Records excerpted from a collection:

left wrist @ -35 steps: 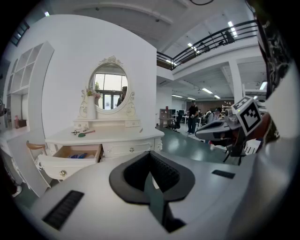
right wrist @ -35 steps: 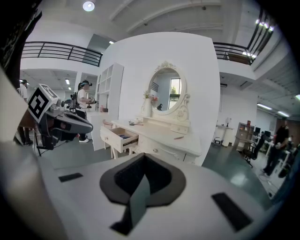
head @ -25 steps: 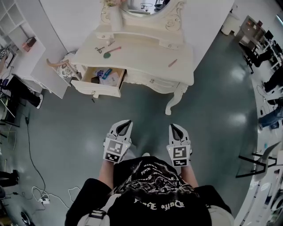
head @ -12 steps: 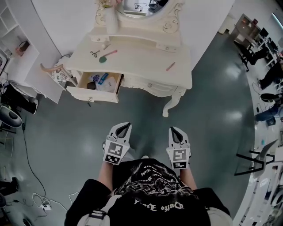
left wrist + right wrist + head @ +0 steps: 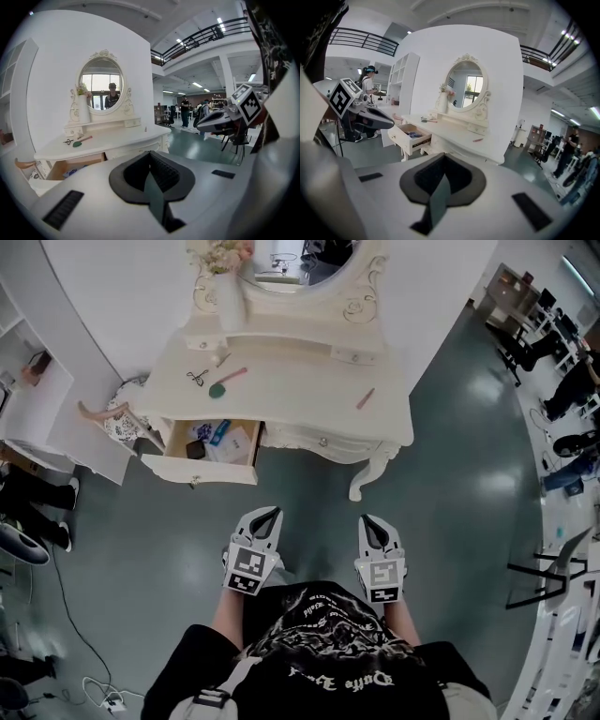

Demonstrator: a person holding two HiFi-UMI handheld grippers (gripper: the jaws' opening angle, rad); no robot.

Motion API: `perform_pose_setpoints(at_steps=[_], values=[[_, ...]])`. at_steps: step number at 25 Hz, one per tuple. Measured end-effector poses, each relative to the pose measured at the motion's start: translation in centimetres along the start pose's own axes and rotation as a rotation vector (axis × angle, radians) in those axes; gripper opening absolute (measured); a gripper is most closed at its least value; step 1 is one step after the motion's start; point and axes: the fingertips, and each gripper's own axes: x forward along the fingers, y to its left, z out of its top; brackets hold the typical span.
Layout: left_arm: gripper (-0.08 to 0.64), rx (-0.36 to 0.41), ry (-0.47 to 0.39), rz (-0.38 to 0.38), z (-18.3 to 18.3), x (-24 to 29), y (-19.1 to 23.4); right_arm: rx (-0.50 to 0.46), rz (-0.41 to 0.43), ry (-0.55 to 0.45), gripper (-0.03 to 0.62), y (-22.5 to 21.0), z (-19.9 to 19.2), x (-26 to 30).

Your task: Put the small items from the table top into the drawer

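Jaws of the white left gripper (image 5: 266, 514) were pressed together, nothing between them. Same for the white right gripper (image 5: 371, 521): jaws together, empty. Both were held low in front of the person's black printed T-shirt (image 5: 319, 634), side by side but apart, tips aimed fwd toward the furniture, each w/ its marker cube facing up. Neither touched anything. Both hung over the glossy grey-green floor (image 5: 450, 465), well short of the table.

Ahead stood the cream-white carved dressing table (image 5: 300, 395) w/ an oval mirror (image 5: 302, 259) at the back. Its left-hand wooden drawer (image 5: 199, 470) was pulled out, open. Inside lay a blue packet (image 5: 218, 430), a small black item (image 5: 195, 450) and something white; couldn't tell more.

On the table top, left part, behind the drawer, lay a green-headed brush w/ pink handle (image 5: 225, 383). Just beside it to the left was a small black metal tool w/ finger loops (image 5: 197, 377), too small to tell which kind. Well apart, on the right part near the front edge, lay a slim pink stick (image 5: 366, 398), tilted. A tall white vase w/ pale flowers (image 5: 225, 296) stood at the back left, beside the mirror.
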Motion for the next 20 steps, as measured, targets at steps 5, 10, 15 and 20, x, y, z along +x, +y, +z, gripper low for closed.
perform_pose_setpoints(at_steps=[5, 10, 15, 20], values=[[0.015, 0.002, -0.006, -0.010, 0.2, 0.8, 3.4, 0.005, -0.015, 0.003, 0.011, 1.1, 1.5, 2.4], [0.015, 0.019, -0.005, -0.040, 0.0, 1.0, 5.6, 0.024, -0.043, 0.010, 0.012, 2.1, 2.4, 4.0], [0.015, 0.022, -0.019, -0.058, 0.4, 1.2, 7.6, 0.041, -0.070, 0.002, 0.011, 2.7, 3.4, 5.3], [0.015, 0.014, -0.025, -0.051, 0.4, 1.2, 9.2, 0.056, -0.085, -0.002, 0.012, 3.2, 4.0, 6.2]])
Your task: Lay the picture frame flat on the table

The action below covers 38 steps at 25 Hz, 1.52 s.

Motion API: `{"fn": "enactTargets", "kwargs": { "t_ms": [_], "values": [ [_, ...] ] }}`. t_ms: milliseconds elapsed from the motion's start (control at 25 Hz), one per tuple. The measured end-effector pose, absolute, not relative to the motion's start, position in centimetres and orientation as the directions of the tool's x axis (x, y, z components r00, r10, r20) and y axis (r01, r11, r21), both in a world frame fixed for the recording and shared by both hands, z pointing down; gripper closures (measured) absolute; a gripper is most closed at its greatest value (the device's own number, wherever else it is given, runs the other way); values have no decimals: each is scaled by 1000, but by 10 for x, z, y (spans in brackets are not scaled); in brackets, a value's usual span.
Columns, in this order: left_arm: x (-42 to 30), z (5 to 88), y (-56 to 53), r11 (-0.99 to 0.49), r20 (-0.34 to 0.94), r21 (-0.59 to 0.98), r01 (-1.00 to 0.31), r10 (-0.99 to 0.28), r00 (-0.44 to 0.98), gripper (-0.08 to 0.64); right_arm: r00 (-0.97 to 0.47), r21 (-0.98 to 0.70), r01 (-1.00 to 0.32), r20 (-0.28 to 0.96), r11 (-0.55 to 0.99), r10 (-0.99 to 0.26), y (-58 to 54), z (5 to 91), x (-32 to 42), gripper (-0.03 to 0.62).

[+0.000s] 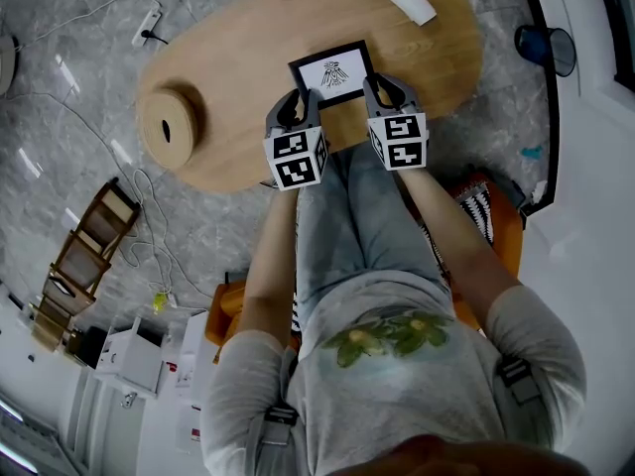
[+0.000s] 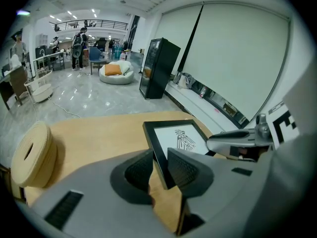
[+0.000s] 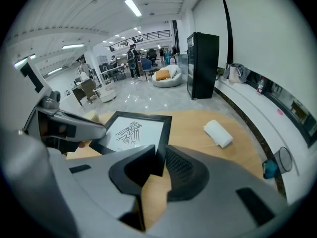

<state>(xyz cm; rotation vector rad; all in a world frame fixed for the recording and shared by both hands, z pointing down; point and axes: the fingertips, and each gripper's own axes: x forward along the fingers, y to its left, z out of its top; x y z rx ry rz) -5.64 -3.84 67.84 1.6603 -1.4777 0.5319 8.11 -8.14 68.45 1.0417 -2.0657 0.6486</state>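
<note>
A: Object under test?

B: Black rectangular picture frame (image 1: 332,72) with a white sheet bearing a dark bird-like drawing, face up. It sits on the oval wooden table (image 1: 248,58), directly ahead of both tools.

A: Tool state?

B: The left gripper (image 2: 161,165) pinches the frame's near-left border, with the black edge between its ribbed pads. The right gripper (image 3: 161,162) pinches the near-right corner the same way.

A: Containers?

B: A round wooden drum (image 1: 171,127) with a dark slot stands well off to the left gripper's outer side; contents cannot be told. A white folded cloth (image 1: 411,1) lies loose beyond and outboard of the right gripper.

A: Orientation?

B: The long axis runs from one gripper across to the other. The bird's head points away from the jaws. Whether the near edge rests on the tabletop, I cannot tell.
</note>
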Motion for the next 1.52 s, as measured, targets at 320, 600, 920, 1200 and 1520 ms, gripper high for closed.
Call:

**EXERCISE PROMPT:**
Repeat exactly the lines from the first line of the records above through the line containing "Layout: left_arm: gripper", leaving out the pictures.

**RESPONSE BELOW:**
left wrist @ -35 steps: 
right wrist @ -35 steps: 
head @ -25 steps: 
head @ -12 steps: 
left wrist + right wrist + head @ +0 steps: 

Demonstrator: a person holding two HiFi-UMI handheld grippers (gripper: the jaws' opening angle, rad); no robot.

Motion API: `perform_pose_setpoints(at_steps=[_], values=[[_, ...]])`. at_steps: step number at 25 Hz, one per tuple. Measured end-effector poses, each relative to the pose measured at the motion's start: translation in centimetres along the start pose's own axes and rotation as a rotation vector (axis × angle, radians) in those axes; gripper opening absolute (measured); a gripper is most closed at its least value; step 1 is one step after the motion's start; point and axes: the fingertips, and each gripper's own axes: x forward along the fingers, y to its left, z out of its top; brackets hold the typical span.
Layout: left_arm: gripper (-0.08 to 0.64), rx (-0.36 to 0.41), ry (-0.47 to 0.39), rz (-0.38 to 0.38), z (-18.3 to 18.3), x (-24 to 29), y (-19.1 to 23.4); right_arm: rx (-0.50 to 0.46), rz (-0.41 to 0.43), ry (-0.55 to 0.45), gripper (-0.03 to 0.62), y (-22.5 to 21.0), z (-19.9 to 19.2), x (-26 to 30).

The requested output has now been given in full.